Brève Chronique Armes nucléaires Paix et non-violence

Pape François s’oppose à l’arme nucléaire

Isabelle Cambourakis

En novembre 2015, Silence a publié une grande affiche couleur intitulée « 100 dates qui construisent nos luttes féministes aujourd’hui ». Chaque mois, cette chronique permet de revisiter une date du féminisme.

Le 16 avril 1969 elles sont onze femmes à pénétrer dans les bureaux de la United Fruit Company à Washington avec des chaudrons et des tambours pour dénoncer la politique impérialiste états-unienne et les accointances entre L’United Fruit et la CIA dans le renversement du gouvernement au Guatemala. « United Fruit collecte son butin / En volant les pauvres qui récoltent ses fruits / Bananes et fusils ; sucre et mort / Guerre pour le profit ; souffle de tarentules », chantent-elles lors de cette action. Les femmes qui participent à ce chahut appartiennent au collectif WITCH qui vient juste de se créer à New York au cours de l’année 1968. WITCH est un acronyme qui bien sûr veut dire Sorcière mais aussi Women’s International Terrorist Conspiracy from Hell (Conspiration terroriste internationale des femmes venues de l’enfer) ou Women Inspired to Tell their Collective History (Femmes inspirées pour raconter leur histoire collective). Commettre l’histoire du point de vue des femmes en commençant par se réapproprier la figure de la sorcière et en dénonçant les chasses aux sorcières de la Renaissance était un des objectifs de ce collectif d’agitatrices qui, à la réflexion théorique, préféraient l’agit-prop, le théâtre de guérilla urbaine, les actions visibles et symboliques dans l’espace public.
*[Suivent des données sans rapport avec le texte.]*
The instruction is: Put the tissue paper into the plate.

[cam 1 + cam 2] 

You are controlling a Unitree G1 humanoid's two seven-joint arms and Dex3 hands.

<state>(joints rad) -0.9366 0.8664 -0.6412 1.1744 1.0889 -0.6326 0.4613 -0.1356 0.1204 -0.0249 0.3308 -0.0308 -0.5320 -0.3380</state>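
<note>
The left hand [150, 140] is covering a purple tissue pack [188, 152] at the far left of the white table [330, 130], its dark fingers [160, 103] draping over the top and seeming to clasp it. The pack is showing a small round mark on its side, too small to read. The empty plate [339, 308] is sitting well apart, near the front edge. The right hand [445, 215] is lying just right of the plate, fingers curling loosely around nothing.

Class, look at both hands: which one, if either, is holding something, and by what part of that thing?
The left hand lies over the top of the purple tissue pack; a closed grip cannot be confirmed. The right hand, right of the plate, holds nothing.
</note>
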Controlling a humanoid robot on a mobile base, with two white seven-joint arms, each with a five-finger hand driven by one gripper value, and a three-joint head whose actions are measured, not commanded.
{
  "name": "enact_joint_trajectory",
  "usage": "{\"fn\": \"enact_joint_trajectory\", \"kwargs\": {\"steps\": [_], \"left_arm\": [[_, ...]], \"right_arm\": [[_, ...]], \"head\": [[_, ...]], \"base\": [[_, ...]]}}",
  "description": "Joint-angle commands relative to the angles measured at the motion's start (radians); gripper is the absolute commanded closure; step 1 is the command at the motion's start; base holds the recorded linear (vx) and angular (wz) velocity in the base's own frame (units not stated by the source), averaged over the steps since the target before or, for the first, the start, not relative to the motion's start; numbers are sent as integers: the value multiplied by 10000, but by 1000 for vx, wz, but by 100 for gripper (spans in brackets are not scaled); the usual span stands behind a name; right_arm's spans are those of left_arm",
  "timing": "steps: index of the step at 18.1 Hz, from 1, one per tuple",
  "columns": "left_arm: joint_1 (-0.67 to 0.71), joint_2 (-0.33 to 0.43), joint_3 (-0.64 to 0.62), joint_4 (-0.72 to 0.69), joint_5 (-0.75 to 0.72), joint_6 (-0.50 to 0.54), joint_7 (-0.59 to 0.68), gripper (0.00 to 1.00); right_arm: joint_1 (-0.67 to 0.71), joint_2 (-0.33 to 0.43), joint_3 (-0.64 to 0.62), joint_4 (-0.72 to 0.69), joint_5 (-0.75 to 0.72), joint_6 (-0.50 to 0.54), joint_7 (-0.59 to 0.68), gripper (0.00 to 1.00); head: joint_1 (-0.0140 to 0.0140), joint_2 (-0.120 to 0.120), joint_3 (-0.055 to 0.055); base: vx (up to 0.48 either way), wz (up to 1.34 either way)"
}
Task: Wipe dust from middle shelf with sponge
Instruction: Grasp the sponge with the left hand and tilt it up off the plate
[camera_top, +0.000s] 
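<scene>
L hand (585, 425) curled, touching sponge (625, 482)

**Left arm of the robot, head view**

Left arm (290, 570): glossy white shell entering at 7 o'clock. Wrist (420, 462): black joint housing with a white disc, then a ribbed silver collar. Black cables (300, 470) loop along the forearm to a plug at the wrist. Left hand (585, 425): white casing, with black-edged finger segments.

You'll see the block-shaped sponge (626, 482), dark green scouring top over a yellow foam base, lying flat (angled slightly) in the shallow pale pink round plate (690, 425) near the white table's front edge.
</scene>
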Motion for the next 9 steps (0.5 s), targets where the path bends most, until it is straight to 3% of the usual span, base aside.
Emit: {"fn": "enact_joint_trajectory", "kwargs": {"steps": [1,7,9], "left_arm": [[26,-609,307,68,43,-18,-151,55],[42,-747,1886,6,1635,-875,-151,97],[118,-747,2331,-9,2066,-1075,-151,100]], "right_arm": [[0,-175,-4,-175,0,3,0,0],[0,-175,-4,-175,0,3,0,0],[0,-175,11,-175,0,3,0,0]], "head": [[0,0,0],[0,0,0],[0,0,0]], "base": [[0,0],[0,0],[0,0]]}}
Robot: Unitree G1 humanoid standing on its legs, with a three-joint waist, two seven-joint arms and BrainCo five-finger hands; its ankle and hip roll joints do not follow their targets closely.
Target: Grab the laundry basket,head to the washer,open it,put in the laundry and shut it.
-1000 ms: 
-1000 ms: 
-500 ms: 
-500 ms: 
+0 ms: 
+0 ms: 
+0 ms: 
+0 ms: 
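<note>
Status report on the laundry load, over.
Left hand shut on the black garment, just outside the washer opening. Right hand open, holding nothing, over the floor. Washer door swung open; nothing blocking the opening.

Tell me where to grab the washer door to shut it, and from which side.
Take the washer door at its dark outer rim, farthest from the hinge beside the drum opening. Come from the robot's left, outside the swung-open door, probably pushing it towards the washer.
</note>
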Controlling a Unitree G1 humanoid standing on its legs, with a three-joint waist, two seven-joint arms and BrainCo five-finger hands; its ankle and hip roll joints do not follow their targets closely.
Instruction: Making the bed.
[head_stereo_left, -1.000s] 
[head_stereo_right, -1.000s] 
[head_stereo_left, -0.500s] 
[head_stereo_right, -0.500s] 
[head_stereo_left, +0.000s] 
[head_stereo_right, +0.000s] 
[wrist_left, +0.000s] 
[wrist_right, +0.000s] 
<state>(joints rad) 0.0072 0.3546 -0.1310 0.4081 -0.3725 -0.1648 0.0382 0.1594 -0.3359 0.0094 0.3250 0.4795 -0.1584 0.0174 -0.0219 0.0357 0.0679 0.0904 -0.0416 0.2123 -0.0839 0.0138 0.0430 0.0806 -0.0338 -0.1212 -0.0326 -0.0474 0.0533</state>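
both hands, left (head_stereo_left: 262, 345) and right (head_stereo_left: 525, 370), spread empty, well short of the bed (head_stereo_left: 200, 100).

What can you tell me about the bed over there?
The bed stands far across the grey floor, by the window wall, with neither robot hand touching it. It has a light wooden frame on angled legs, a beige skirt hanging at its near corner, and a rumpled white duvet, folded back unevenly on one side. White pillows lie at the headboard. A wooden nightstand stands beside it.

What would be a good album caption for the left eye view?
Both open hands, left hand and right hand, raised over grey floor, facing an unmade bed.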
Vos armes ? Théâtre, musique, magie

Nés à New York, les collectifs WITCH se répandent bientôt dans de nombreuses villes aux Etats-unis, écrivent des pamphlets où l’on peut lire « WITCH, c’est le théâtre, la révolution, la magie, la terreur, la joie, les fleurs d’ail, les charmes. C’est la conscience que les sorcières et les gypsies furent les premièr-e-s combattant-e-s des guérillas et de la résistance contre l’oppression, en particulier l’oppression des femmes à travers les siècles (…) Vos armes ? Théâtre, satire, explosions, magie, herbes, musique, costumes, caméras, chants, masques, affiches, peinture, pochoirs, films, tambourins, briques, balais, poupées vaudou, chats, chandelles, cloches, craie, ongles, grenades à main, bagues à poison, magnétophones, fusibles, encens - toute votre magnifique imagination sans limite ». Petits groupes spontanés et subversifs, leurs actions donnent l’image d’une effervescence poético-politique, joyeuse et radicale, qui a largement inspiré les années 70 et 80. Si ces collectifs se sont rapidement dissous dans le bouillonnement militant de ces années, on retrouve en de nombreux endroits du globe des femmes qui se réapproprient cette figure. Dans les années 1980, des femmes des mouvements éco-féministes anglo-saxons se revendiquent sorcières à leur tour en dénonçant la double appropriation par le capitalisme et le patriarcat de la nature et du corps des femmes. A l’heure des luttes nécessaires contre le réchauffement climatique, contre l’extractivisme et la disparition des espèces, nous avons sans doute besoin de « toute la magnifique imagination sans limite » des sorcières.